→ **TASK BRIEF**
Every line with the string "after" should be copied from the data.

→ **INPUT DATA**

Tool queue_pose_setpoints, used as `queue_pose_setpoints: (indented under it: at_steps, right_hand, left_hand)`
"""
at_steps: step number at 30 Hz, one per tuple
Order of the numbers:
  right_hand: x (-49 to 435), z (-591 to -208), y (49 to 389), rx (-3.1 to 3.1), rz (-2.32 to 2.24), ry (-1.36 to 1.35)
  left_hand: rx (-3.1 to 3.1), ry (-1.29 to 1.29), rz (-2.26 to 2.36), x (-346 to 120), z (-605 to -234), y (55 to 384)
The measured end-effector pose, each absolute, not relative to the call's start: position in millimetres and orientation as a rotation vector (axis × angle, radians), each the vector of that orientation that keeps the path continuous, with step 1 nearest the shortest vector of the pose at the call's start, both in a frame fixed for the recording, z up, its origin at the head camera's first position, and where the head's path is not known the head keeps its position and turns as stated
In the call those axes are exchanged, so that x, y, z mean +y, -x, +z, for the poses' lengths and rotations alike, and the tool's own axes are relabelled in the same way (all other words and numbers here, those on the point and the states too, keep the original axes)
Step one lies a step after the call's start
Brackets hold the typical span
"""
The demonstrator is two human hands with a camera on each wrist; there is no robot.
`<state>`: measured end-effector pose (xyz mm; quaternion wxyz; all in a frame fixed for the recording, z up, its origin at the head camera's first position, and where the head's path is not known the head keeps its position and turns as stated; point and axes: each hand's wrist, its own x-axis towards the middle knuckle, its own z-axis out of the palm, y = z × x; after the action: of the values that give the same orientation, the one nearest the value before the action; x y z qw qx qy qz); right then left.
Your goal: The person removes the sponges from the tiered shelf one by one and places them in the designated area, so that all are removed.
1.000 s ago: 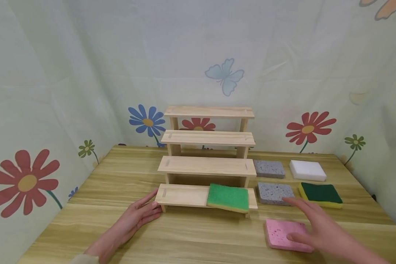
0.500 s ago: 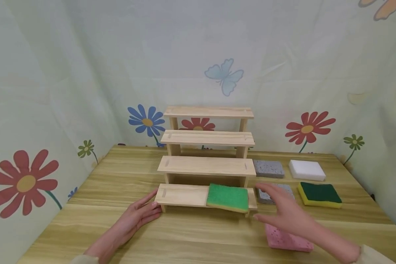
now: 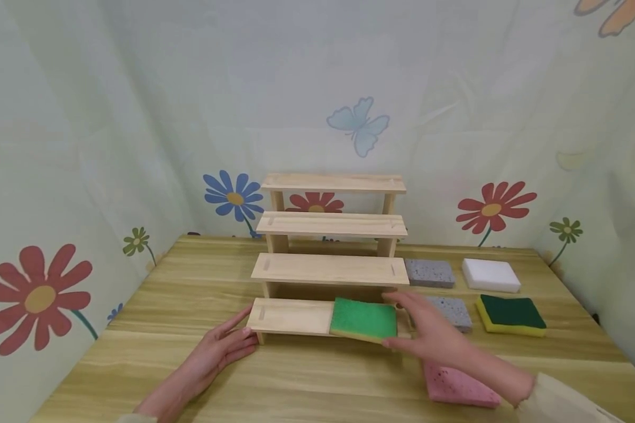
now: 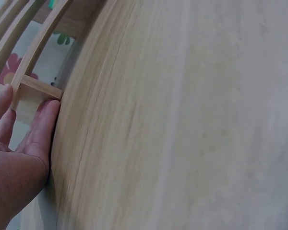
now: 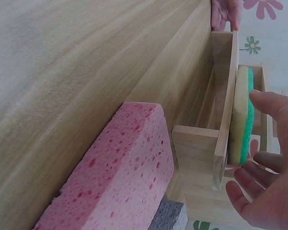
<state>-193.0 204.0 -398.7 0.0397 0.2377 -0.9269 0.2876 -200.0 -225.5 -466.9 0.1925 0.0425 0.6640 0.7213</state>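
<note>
A four-step wooden display stand (image 3: 296,317) stands on the table. A green-topped scouring sponge (image 3: 362,319) lies on the right part of its lowest step, its front edge overhanging slightly. My left hand (image 3: 211,355) touches the left end of that step; in the left wrist view, the thumb (image 4: 6,96) is at the board's edge and the fingers lie extended along the side support. My right hand (image 3: 434,332) is spread around the sponge's right end, thumb at its front corner and fingers by its back corner. In the right wrist view, the thumb (image 5: 266,101) overlaps the green face.
Right of the stand lie a pink sponge (image 3: 457,388), two speckled grey blocks (image 3: 430,274), a white block (image 3: 491,275) and a yellow sponge with a dark green top (image 3: 511,311). A flower-printed curtain (image 3: 153,117) hangs behind the table.
My right hand has moved left from above the pink sponge and grey block to the green-topped sponge's right end. My left hand stays at the stand; the sponge looks unmoved.
</note>
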Motion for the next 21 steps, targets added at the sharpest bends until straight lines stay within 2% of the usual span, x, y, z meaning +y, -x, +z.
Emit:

→ **RESULT OF THE EXERCISE**
Step one lies a step after the call's start
`<state>`: measured end-effector pose (xyz mm; quaternion wxyz; all in a frame fixed for the recording, z up, its origin at the head camera's first position, and where the head's path is not known the head keeps its position and turns as stated; point and axes: each hand's wrist, its own x-axis towards the middle knuckle, its own z-axis out of the palm, y = z × x; after the action: of the values that give the same orientation, the one nearest the value before the action; x y z qw qx qy qz); right then left.

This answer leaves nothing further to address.